When you visit a webpage that requires some sort of form-based authentication, usually there is an authentication token stored in a cookie. This certainly is the case with any ASP.NET site using Forms Authentication and is the case with LinkedIn as well as about any other similar site out there. Even if it isn't a persistent cookie, and is only active for the session, there still is a cookie. This cookie is passed back to the website in the request header each time a page is accessed. We can sniff out the data for that cookie using Firebug
(the awesomely-awesome Firefox addon), or using Fiddler
Using Firebug, we can access the secure page and take a look at the cookie value in the header. For my example, I'll be using a sample ASP.NET site using forms authentication, but this all works the same for non-ASP.NET sites too.
If you're using Fiddler, just access the page using IE and then you'll see the cookie data by going to the Headers section under the Session Inspector.
For an ASP.NET site using forms authentication, the authentication token name is indicated in the "name" attribute of the forms key in the authentication section of the web.config. By default that name is ".ASPXAUTH", but you won't know what that name is, or the site might not even be an ASP.NET site. That is OK. You can usually pick out the authentication token in the cookie data, or just use the entire cookie.

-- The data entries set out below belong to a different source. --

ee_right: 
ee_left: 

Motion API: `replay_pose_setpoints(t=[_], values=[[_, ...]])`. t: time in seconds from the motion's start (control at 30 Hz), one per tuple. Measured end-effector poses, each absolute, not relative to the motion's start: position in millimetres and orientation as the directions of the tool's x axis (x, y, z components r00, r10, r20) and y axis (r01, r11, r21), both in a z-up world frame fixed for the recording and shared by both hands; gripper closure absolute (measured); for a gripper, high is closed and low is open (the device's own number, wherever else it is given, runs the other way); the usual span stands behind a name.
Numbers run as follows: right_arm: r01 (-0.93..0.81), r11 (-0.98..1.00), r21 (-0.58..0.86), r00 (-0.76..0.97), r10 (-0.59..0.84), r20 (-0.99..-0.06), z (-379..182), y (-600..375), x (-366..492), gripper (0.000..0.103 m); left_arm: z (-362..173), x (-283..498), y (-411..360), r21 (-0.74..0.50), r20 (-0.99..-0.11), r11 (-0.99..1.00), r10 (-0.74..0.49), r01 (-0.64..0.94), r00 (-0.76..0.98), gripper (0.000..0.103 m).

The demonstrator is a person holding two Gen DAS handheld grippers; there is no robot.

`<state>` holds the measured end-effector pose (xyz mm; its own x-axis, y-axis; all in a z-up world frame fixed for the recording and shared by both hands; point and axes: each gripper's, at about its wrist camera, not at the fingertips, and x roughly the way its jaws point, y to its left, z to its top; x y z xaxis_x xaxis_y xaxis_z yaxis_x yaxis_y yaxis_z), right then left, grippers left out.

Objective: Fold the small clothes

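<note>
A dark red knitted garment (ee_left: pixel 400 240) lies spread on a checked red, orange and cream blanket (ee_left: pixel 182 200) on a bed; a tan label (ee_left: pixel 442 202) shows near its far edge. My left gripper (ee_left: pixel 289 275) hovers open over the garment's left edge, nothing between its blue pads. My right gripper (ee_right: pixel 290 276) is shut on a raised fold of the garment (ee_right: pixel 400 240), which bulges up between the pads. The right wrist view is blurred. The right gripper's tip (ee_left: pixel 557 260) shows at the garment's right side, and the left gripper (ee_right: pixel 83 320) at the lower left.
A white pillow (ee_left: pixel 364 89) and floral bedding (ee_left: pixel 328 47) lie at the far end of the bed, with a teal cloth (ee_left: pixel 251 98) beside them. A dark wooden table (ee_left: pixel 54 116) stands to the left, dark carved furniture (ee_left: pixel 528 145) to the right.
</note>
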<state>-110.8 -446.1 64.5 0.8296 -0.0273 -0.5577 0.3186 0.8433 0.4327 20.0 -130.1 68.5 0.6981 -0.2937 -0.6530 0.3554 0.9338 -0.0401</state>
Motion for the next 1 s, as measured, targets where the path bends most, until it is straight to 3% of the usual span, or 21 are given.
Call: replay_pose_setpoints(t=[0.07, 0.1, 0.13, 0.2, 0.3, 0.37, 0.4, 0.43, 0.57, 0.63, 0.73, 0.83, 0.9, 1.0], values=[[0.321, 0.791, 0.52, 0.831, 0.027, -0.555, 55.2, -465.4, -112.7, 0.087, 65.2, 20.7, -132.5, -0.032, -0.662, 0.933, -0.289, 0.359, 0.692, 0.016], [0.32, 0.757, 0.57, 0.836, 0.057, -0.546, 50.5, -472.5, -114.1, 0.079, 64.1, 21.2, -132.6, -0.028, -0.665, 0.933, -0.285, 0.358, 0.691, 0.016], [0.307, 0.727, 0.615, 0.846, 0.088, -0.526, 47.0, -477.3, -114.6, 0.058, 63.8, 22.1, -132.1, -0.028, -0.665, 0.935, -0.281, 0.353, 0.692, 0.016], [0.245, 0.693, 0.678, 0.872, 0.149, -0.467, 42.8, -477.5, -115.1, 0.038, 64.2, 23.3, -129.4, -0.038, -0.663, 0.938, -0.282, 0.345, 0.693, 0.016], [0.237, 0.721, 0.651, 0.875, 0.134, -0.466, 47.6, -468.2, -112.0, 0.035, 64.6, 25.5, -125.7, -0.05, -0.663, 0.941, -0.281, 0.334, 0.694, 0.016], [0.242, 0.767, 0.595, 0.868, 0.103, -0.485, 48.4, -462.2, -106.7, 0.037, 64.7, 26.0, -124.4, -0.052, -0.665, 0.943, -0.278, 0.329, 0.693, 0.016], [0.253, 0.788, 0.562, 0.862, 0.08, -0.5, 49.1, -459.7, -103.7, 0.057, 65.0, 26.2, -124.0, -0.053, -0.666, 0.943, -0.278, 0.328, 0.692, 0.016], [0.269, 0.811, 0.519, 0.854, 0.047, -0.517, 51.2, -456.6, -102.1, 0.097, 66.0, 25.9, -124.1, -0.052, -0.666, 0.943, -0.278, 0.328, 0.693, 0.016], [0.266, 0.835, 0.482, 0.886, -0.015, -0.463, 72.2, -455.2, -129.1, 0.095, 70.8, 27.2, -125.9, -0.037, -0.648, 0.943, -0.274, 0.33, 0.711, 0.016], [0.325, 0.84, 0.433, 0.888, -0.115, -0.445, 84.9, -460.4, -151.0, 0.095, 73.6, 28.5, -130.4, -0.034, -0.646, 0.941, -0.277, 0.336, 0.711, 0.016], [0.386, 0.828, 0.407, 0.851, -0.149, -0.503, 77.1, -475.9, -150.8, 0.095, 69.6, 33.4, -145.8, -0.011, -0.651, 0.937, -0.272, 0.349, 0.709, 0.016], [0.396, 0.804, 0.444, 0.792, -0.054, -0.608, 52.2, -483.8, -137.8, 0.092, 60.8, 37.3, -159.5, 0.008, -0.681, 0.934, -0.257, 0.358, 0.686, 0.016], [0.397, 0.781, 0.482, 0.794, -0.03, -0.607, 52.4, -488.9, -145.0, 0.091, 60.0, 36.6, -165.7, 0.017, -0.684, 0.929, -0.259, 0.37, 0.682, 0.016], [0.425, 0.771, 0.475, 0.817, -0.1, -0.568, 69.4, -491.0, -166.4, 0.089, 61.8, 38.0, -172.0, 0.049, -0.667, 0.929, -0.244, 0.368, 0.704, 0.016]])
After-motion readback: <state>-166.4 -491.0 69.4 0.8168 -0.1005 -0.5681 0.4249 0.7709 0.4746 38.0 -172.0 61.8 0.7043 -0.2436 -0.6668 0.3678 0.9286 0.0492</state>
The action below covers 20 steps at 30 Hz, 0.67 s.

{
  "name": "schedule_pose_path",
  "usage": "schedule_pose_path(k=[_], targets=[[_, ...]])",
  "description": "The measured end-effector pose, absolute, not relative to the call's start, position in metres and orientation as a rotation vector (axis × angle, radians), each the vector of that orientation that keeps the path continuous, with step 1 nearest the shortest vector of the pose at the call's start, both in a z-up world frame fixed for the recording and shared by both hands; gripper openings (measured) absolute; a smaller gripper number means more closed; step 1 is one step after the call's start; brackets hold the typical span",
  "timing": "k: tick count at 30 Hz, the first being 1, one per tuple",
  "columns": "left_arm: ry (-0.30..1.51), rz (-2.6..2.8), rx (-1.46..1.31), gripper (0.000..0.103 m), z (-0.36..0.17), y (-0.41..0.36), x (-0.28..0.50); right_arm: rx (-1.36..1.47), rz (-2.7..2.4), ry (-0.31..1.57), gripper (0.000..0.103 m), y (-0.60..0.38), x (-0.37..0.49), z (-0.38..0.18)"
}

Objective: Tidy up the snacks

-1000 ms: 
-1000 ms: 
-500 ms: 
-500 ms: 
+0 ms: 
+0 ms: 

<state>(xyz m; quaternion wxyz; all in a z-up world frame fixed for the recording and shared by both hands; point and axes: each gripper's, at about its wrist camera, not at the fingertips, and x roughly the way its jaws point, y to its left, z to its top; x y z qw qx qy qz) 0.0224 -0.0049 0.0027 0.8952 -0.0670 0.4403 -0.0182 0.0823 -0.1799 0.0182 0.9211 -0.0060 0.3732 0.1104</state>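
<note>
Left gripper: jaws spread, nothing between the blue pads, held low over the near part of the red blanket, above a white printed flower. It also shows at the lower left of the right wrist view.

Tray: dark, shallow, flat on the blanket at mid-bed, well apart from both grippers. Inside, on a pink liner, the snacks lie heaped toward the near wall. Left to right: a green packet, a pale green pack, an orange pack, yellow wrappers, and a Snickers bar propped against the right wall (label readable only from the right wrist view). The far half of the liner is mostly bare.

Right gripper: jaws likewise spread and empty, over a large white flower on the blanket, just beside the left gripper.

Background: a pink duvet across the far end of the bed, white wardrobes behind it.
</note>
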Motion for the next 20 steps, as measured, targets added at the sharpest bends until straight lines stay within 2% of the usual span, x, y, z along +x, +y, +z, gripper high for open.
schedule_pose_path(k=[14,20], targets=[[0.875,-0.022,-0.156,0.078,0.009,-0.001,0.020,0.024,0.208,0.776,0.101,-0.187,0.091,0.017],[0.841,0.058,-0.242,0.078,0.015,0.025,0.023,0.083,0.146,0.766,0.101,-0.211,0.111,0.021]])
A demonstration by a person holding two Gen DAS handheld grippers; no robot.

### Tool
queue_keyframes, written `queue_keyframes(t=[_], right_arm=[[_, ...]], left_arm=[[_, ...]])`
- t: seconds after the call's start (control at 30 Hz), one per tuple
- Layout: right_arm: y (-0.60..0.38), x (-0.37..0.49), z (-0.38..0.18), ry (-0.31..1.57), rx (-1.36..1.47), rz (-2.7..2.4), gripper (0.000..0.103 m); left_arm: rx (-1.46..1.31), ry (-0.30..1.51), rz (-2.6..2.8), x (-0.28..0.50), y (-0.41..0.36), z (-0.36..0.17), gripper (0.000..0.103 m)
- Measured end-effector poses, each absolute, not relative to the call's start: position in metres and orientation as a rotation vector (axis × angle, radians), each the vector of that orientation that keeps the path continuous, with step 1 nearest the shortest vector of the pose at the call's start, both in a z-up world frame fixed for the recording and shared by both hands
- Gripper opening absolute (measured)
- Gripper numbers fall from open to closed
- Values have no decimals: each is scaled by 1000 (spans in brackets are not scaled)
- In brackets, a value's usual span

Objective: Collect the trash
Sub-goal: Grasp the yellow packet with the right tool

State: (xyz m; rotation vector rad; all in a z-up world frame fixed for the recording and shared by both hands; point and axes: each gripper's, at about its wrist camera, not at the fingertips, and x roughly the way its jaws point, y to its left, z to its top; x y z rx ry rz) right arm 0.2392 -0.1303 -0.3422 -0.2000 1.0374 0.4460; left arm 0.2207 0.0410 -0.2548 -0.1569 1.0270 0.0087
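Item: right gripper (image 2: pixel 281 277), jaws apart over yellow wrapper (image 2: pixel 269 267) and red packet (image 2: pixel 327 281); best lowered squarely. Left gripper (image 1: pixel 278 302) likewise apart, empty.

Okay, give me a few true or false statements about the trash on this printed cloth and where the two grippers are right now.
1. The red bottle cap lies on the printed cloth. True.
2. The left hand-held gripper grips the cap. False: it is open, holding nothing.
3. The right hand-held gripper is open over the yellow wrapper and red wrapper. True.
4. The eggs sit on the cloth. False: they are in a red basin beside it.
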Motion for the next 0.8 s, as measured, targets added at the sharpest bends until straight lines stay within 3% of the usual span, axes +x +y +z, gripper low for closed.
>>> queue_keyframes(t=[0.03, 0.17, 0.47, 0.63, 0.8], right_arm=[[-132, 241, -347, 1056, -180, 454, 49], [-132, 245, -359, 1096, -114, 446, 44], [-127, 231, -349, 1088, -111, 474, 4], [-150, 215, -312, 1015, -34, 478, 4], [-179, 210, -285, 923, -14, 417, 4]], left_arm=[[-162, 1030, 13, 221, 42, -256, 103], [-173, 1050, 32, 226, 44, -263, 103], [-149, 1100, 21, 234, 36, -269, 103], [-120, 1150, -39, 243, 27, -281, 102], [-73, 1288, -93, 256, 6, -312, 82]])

Now, using that cookie, we can use the following code to access the secure webpage:
//grab cookie authentication token from Firebug/Fiddler and add in here
string cookiedata = ".ASPXAUTH=FB8ADA49D4BFE4EF531A4539D0B74CCA6762F9CC6F62C8E...";
HttpWebRequest request = HttpWebRequest.Create("http://somesite.com/securepage.aspx") as HttpWebRequest;
//set the user agent so it looks like IE to not raise suspicion
request.UserAgent = "Mozilla/4.0 (compatible; MSIE 7.0; Windows NT 6.0)";
request.Method = "GET";
//set the cookie in the request header
//get the response from the server
HttpWebResponse response = (HttpWebResponse)request.GetResponse();
using (Stream stream = response.GetResponseStream())
using (StreamReader reader = new StreamReader(stream))
string pagedata = reader.ReadToEnd();
//now we can scrape the contents of the secure page as needed
//since the page contents is now stored in our pagedata string
One thing to point out here, since we're passing the entire contents of the cookie, I'm just adding that as a whole to the request header instead of adding each cookie element to the request.Cookie container.
If I wire that up in a form, we'll quickly see the secure page since the site will see the authentication token in the cookie sent in the page header and will not redirect us to the login page.
Not bad. We can now scrape any data we'd like from the secure page contents. Just to point out, we're not just limited to reading the data. We can also send form data back to the site as a POST on secure pages as well.